Task brief: Transcribe, starting at the line with "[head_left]" and ending at the line with "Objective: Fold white", every line of the material below exactly, but leave out the pictures and anything outside that span.

Data:
*** Begin section ***

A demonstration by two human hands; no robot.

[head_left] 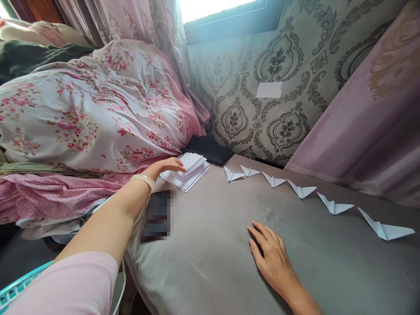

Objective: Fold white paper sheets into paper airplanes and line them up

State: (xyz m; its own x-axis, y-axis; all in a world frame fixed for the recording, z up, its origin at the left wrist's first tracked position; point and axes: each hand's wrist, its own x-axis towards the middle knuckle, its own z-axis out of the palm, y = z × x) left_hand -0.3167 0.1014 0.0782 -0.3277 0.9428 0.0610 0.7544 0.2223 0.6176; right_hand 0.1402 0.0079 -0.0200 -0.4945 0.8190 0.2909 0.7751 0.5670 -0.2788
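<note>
The left hand [166, 166] is reaching the stack of white paper sheets [187, 171], fingers lying flat on top (not pinching), while the right hand [271, 258] is resting spread on the grey cushion [210, 245], well apart.

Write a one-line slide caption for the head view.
Left hand touches a stack of white paper; right hand rests flat on grey cushion beside six folded paper shapes.
</note>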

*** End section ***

Response:
[head_left] 

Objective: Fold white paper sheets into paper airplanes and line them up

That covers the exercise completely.